Вместо атмосферы добродушия и почти полной вседозволенности, царившей в пансионе Лаказ, девочки столкнулись с муштрой, достойной прусской казармы. Вставать полагалось в шесть утра – с первым пронзительным звонком, поспешно умываться ледяной водой из таза и – по второму звонку – парами двигаться на завтрак, который следовало проглотить ровно за восемь минут, не больше и не меньше. Да и что было глотать! Кружку почти кипящего молока с сухой булочкой… Потом занятия – предметы все важные, но скука невообразимая. За ними – такой же поспешный и скудный, как завтрак, обед, проходивший в давящей тишине. И – прогулка, всегда в одно и то же место, на гору Шлоссберг, опять парами, глаза – в землю, прогулка, о которой сестры Цветаевы думали с ужасом, поскольку больше всего она напоминала пытку или шествие осужденных на казнь, но от которой можно было спастись только в проливной дождь.
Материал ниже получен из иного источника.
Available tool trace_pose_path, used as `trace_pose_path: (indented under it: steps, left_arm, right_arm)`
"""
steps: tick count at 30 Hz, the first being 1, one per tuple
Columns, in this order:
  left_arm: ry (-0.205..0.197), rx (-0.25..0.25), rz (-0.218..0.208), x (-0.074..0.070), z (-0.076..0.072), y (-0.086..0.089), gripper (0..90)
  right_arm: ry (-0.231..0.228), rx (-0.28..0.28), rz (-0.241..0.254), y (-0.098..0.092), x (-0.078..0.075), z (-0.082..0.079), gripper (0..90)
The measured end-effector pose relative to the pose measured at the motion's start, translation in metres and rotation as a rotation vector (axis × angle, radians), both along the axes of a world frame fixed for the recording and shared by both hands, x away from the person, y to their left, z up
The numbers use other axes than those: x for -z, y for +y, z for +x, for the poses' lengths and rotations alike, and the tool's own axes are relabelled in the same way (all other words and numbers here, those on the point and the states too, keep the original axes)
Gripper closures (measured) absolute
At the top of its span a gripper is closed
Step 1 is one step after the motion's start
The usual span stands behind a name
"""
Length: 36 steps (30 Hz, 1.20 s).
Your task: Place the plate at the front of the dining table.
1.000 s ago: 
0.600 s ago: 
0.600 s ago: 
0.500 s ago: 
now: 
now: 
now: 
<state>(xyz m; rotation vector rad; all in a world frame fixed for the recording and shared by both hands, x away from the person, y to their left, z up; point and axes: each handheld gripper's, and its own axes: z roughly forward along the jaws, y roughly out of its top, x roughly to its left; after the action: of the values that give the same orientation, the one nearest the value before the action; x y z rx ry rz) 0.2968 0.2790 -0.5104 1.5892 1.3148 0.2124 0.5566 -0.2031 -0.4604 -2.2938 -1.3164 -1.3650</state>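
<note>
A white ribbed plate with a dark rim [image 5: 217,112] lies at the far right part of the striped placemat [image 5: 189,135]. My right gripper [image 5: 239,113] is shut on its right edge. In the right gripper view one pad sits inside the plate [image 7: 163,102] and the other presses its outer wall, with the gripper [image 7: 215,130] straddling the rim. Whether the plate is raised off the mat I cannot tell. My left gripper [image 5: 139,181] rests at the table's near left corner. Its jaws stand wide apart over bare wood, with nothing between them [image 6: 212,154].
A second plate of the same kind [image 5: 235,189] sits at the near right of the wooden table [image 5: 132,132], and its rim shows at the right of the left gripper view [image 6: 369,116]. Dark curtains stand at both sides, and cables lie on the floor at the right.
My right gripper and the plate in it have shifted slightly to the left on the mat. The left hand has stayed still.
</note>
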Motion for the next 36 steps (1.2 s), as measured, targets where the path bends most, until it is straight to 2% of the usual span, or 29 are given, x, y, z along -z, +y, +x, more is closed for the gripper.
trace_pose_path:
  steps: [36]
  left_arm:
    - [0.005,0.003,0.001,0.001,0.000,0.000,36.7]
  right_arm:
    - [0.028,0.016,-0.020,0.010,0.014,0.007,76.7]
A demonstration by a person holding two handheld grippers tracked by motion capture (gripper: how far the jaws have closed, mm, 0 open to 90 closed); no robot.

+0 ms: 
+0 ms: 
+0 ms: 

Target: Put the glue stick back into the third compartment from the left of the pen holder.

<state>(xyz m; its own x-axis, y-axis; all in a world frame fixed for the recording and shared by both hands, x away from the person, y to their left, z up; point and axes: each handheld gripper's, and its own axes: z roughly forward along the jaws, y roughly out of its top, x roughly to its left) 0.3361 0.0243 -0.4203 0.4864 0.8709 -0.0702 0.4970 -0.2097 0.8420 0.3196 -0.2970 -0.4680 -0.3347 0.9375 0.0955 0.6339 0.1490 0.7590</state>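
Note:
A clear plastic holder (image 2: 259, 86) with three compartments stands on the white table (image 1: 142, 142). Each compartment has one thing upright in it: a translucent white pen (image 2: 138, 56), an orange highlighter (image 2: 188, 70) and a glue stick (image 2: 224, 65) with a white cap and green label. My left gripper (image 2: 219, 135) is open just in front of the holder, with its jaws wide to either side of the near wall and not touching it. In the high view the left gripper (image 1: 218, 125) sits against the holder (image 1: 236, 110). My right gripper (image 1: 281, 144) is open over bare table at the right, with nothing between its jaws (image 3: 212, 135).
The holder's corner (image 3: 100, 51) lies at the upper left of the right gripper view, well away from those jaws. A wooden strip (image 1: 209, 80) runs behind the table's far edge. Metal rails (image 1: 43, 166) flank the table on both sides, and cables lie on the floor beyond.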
Строгая дисциплина пансиона побуждала Марину к отрицанию даже самых невинных требований, ей диктуемых. Она твердо решила отвечать «нет» во всех случаях, когда окружающие говорят «да» – из трусости или лени. И единственным ее утешением в течение долгих, нудных, хмурых часов была мысль о том, что в конце недели она встретится с матерью и проведет с ней ночь с субботы на воскресенье в снятой Марией Александровной неподалеку от пансиона комнате – по Мариенштрассе в доме номер два, под самой крышей, в мансарде. Но и тут были свои проблемы: разрешение на встречу с матерью выдавалось сестрам Цветаевым по очереди. Если Марина шла сегодня, то на следующей неделе – Анастасия. И Марина готовилась к этому свиданию как к празднику, самым драгоценным подарком на котором для нее станет возможность увидеть родное усталое лицо, услышать прерываемый тяжелым дыханием голос, вглядеться в лихорадочно блестящие глаза. В эти вечера за чашкой чая мама рассказывала дочке, как у нее обстоят дела со здоровьем, а еще – какие события сейчас больше всего волнуют мир. Несмотря на болезнь, Мария Александровна внимательно читала газеты и письма, приходившие из России. Страна в это время воевала с Японией. Только что после героического сопротивления пал Порт-Артур. Солдаты, которых царь бросил в эту абсурдную бойню, задумывались о том, за что и за кого они проливают кровь.